THE EARLY WEB: ASSEMBLING THE FACTS

One of the first tasks in the enterprise of documenting the early WWW has been to gather together what is already recorded about the Web at SLAC, and to assemble it into some kind of order. Through this process, the role of individuals who were instrumental in the adoption and development of the Web at SLAC can be documented, and the basic facts, the "who, what, when, where and how" of the World Wide Web, duly recorded.

WHO

As everyone undoubtedly knows by now, the World Wide Web was invented at CERN, the European Laboratory for Particle Physics, by Tim Berners-Lee[5] based, in part, on a notebook program he had written in 1990 called "Enquire-Within-Upon-Everything." [6]
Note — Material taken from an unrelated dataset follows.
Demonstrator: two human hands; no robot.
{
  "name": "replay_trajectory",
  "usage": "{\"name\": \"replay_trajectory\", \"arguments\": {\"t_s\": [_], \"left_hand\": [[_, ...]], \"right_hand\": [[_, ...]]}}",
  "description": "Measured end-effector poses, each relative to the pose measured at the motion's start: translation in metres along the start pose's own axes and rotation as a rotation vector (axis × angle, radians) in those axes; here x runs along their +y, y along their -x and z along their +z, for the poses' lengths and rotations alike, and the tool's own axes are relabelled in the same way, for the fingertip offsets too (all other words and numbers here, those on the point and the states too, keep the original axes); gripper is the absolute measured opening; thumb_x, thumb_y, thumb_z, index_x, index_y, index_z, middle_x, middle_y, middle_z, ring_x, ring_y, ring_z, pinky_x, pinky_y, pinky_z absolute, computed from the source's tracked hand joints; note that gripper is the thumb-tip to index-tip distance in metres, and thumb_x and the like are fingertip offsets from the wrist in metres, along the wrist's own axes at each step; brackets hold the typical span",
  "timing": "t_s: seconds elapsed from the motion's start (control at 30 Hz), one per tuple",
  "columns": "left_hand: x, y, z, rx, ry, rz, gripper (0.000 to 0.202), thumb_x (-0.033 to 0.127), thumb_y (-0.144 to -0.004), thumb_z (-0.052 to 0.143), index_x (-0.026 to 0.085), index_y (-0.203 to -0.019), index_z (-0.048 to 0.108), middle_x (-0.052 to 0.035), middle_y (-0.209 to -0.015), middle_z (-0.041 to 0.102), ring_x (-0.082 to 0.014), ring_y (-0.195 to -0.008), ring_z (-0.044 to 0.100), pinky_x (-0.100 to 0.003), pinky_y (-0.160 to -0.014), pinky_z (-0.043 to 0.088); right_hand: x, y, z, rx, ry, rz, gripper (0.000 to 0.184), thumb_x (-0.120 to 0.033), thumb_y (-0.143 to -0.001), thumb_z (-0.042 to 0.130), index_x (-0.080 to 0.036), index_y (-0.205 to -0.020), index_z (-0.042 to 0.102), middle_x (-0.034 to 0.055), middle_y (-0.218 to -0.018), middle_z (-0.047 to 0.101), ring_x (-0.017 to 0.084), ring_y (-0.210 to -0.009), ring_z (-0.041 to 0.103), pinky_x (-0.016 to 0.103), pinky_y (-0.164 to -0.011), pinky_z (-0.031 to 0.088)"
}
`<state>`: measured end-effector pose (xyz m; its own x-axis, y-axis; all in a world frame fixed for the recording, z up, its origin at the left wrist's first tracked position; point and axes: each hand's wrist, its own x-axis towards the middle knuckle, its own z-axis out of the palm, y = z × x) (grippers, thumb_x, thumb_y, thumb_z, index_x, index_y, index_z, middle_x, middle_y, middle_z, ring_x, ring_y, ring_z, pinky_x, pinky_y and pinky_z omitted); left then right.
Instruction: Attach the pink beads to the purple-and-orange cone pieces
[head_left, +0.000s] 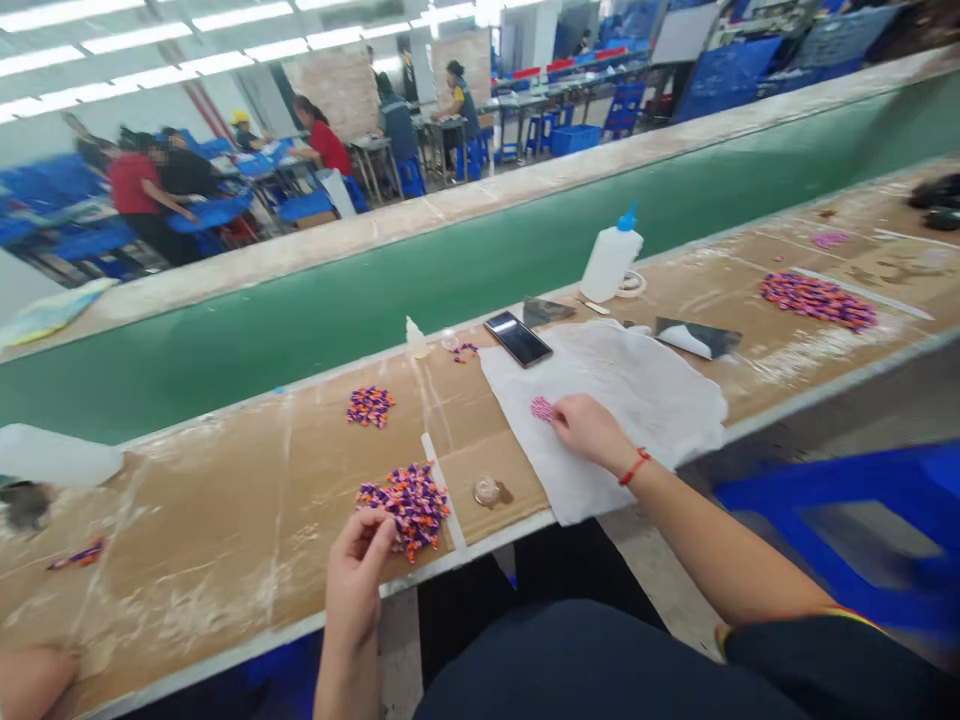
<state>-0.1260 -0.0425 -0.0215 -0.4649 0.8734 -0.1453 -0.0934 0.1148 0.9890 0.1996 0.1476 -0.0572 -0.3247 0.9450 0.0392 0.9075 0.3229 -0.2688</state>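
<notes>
My left hand point(358, 560) is at the near edge of a heap of small purple, orange and pink pieces point(412, 500) on the cardboard-covered bench. Its thumb and forefinger are pinched together; anything between them is too small to make out. Over a white cloth point(615, 370), my right hand point(589, 428) has its fingertips closed beside a little cluster of pink pieces point(541, 408). What those fingertips hold is hidden. Between my hands sits a small round clear dish point(486, 489), next to a wet patch. A smaller group of purple and orange pieces point(370, 407) lies farther back.
Behind the cloth are a phone point(518, 339), a white bottle with blue cap point(611, 255) and a tape roll point(632, 285). Another heap point(819, 300) lies right. A green conveyor belt point(360, 300) runs beyond the bench. Someone's arm point(34, 680) shows lower left; a blue stool point(847, 520) stands right.
</notes>
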Motion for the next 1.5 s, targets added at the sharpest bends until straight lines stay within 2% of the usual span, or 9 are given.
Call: {"name": "replay_trajectory", "arguments": {"t_s": [0.2,0.37,0.53,0.67,0.8,0.93,1.13,1.4,1.5], "left_hand": [[0.0,0.003,0.01,-0.063,-0.03,0.042,0.046,0.059,-0.07,0.081,0.016,-0.072,0.067,0.0016,-0.061,0.057,-0.0108,-0.057,0.05,-0.022,-0.056,0.041],[0.005,0.008,0.037,-0.1,0.018,0.068,0.039,0.053,-0.069,0.082,0.016,-0.078,0.074,-0.0002,-0.064,0.061,-0.0115,-0.058,0.052,-0.023,-0.057,0.042],[0.01,0.013,0.078,-0.33,0.091,0.004,0.055,0.048,-0.065,0.086,0.014,-0.107,0.077,0.0003,-0.061,0.062,-0.0105,-0.054,0.051,-0.024,-0.056,0.042],[0.015,0.019,0.099,-0.415,0.15,-0.01,0.067,0.05,-0.066,0.086,0.014,-0.121,0.074,0.0014,-0.062,0.06,-0.009,-0.053,0.048,-0.023,-0.055,0.04],[0.018,0.025,0.1,-0.408,0.161,-0.001,0.057,0.054,-0.065,0.086,0.013,-0.104,0.081,-0.0003,-0.062,0.06,-0.0089,-0.055,0.048,-0.024,-0.056,0.039],[0.016,0.029,0.1,-0.332,0.192,-0.007,0.061,0.053,-0.063,0.088,0.014,-0.109,0.08,0.0008,-0.061,0.059,-0.0088,-0.055,0.047,-0.024,-0.056,0.039],[0.012,0.03,0.103,-0.377,0.222,-0.049,0.063,0.055,-0.06,0.089,0.014,-0.107,0.08,0.0026,-0.057,0.056,-0.0084,-0.052,0.046,-0.024,-0.055,0.038],[0.017,0.027,0.099,-0.392,0.187,-0.084,0.058,0.056,-0.056,0.09,0.012,-0.093,0.08,0.001,-0.055,0.059,-0.0084,-0.048,0.047,-0.023,-0.051,0.035],[0.019,0.027,0.099,-0.405,0.184,-0.112,0.058,0.056,-0.054,0.09,0.012,-0.088,0.078,0.0008,-0.054,0.06,-0.0072,-0.046,0.046,-0.022,-0.049,0.031]], "right_hand": [[0.004,-0.002,0.01,0.103,-0.055,-0.057,0.02,-0.011,-0.085,0.05,-0.019,-0.068,0.056,0.0148,-0.077,0.068,0.029,-0.081,0.061,0.038,-0.075,0.043],[-0.001,0.01,0.0,0.183,-0.208,-0.071,0.016,-0.017,-0.085,0.047,-0.021,-0.071,0.052,0.0133,-0.076,0.066,0.029,-0.078,0.06,0.042,-0.074,0.045],[-0.057,0.037,-0.016,0.217,-0.466,-0.28,0.023,-0.033,-0.098,0.04,-0.023,-0.08,0.051,0.0047,-0.079,0.062,0.019,-0.073,0.057,0.032,-0.067,0.049],[-0.105,0.055,-0.026,0.384,-0.784,-0.438,0.019,-0.028,-0.099,0.047,-0.023,-0.082,0.05,0.0011,-0.075,0.055,0.016,-0.069,0.052,0.029,-0.062,0.046],[-0.123,0.062,-0.03,0.472,-0.843,-0.491,0.014,-0.021,-0.098,0.049,-0.023,-0.083,0.051,0.0012,-0.077,0.055,0.016,-0.071,0.053,0.029,-0.063,0.045],[-0.124,0.067,-0.028,0.5,-0.858,-0.499,0.014,-0.02,-0.096,0.05,-0.023,-0.083,0.051,0.0023,-0.078,0.055,0.018,-0.074,0.053,0.031,-0.064,0.045],[-0.124,0.07,-0.026,0.551,-0.83,-0.548,0.011,-0.017,-0.096,0.052,-0.024,-0.087,0.052,0.0026,-0.082,0.056,0.019,-0.079,0.055,0.032,-0.068,0.047],[-0.118,0.066,-0.032,0.453,-0.9,-0.656,0.016,-0.014,-0.094,0.054,-0.024,-0.083,0.048,0.0002,-0.081,0.055,0.016,-0.077,0.056,0.027,-0.066,0.048],[-0.114,0.067,-0.038,0.392,-0.912,-0.689,0.011,-0.015,-0.094,0.055,-0.024,-0.088,0.054,0.0015,-0.084,0.058,0.016,-0.079,0.058,0.028,-0.068,0.05]]}}
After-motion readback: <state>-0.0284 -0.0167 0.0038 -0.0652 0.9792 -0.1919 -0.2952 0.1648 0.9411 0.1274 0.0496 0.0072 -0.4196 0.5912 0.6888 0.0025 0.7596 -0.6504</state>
What is not widely known at all, however, is that SLAC Physicist Paul Kunz brought word of the World Wide Web's existence to SLAC in September, 1991, when he returned from a meeting at CERN. Kunz had immediately seen the possibilities of the Web for streamlining access to a very popular high-energy physics database maintained, in part, by SLAC's Library. SLAC staff quickly saw the value of Kunz' proposal, and work to bring this new phenomenon to SLAC began. Technical difficulties ground the work to a halt soon afterwards, however, and it wasn't until Thursday, December 12, 1991 that the first WWW server at SLAC was successfully installed.[7] Soon afterward, George Crane provided an interface between the SLAC WWW server and SPIRES-HEP, the high-energy physics database.[8] (See figure 1.)
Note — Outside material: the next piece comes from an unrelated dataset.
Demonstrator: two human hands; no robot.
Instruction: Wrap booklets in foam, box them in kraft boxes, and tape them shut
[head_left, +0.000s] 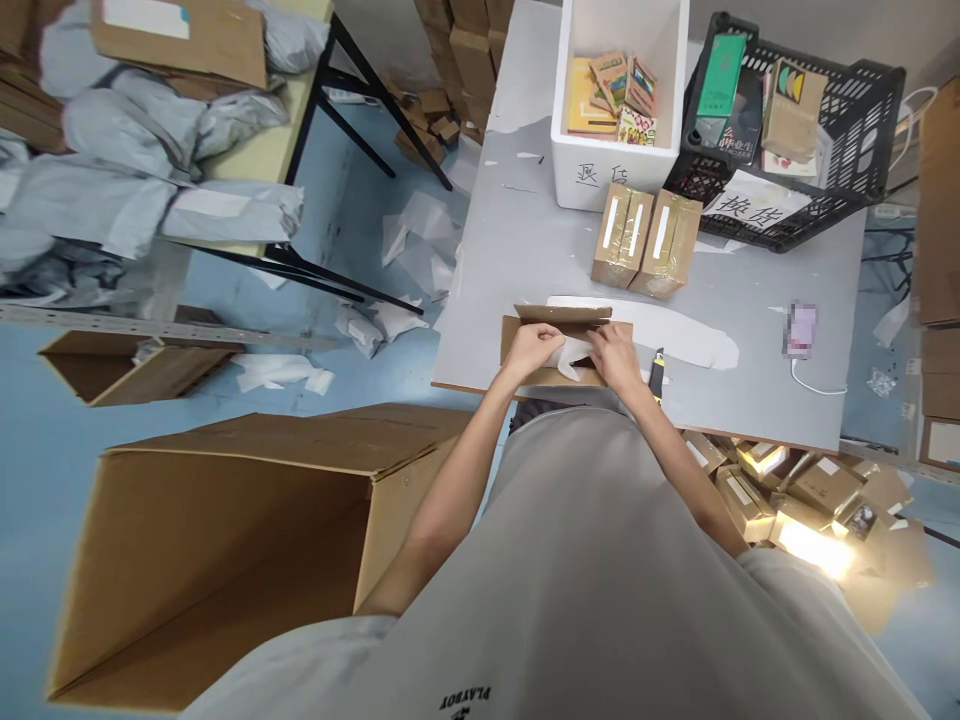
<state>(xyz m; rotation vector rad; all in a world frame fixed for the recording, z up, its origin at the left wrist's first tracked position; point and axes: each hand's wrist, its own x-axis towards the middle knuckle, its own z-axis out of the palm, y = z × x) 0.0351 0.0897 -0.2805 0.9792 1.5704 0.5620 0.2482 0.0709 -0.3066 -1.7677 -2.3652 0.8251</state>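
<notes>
A small cardboard box point(551, 378) stands at the table's near edge with its flaps folded out. Over its opening, my left hand point(534, 348) pinches the left side of a white sheet, perhaps paper or thin foam point(574, 355). My right hand point(616, 355) has its fingers closed on the right side of that same sheet. What lies beneath the sheet in the box is hidden. Behind the box is a long white sheet of packing material point(675, 332) lying flat. A yellow and black utility knife point(657, 375) rests just right of my right hand.
Two taped cartons point(645, 240) stand behind the box. Beyond them are a white foam bin point(611, 180) and a black crate point(847, 150) with small boxed goods. A phone point(801, 330) with a cable lies right. A large open carton point(225, 560) stands on the floor at left.
</notes>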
After December of 1991, though, the cast of characters involved with the Web at SLAC widened and branched out. At first there was a very informal group that met under the sponsorship of the Library, and called themselves the WWW Wizards.[9] Participation in Web activity by other staff also flourished. Individuals, scientific collaborations and departments within SLAC, including the Stanford Synchrotron Radiation Laboratory, which became part of SLAC in 1992, mounted home pages on the Web in what quickly became a vast array of offerings covering the whole range of activities undertaken at the Center.

WHEN

The very early days of the World-Wide Web at SLAC date from 1991 to 1994.[10] This is the period that the SLAC Archives and History Office is attempting to reach back and capture, while a separate effort is being made to appraise and arrange for the orderly transfer of any permanently-valuable present and future Web documents. In the beginning, World Wide Web efforts at SLAC had no official status in the organization. This changed some time in 1994, when an ad hoc group called the SLAC WWW Technical Committee was formed to discuss and address technical, "as opposed to stylistic, aesthetic, content or policy" issues.[11] This was followed by the formation of a "SLAC WWW Users Group." Then, in 1995, a World Wide Web Coordinating Committee was established by the Associate Directors' Committee on Computing, "to provide SLAC web authors, groups and committees with policy, guidance, standards, and further support." [12]

WHAT

One of the first Web events at SLAC was a revolution in the delivery of bibliographic information. Since 1974, the SLAC Library had participated in providing SPIRES-HEP, a 300,000 record bibliographic database, to the world particle physics community via the Internet and through clone sites in Europe and Japan. The 1991 introduction of the e-print archives at Los Alamos National Lab, coupled with the World-Wide-Web from CERN, suddenly made it possible for the Library to expand its service and to provide easy linkage between bibliographic database records and the actual full-text of papers.[13] A further improvement was realized when SLAC physicist Tony Johnson introduced "MidasWWW," the first graphical Web browser that could handle compressed files in PostScript, a page description language favored by high-energy physicists because of its ability to describe images in a device-independent manner.[14]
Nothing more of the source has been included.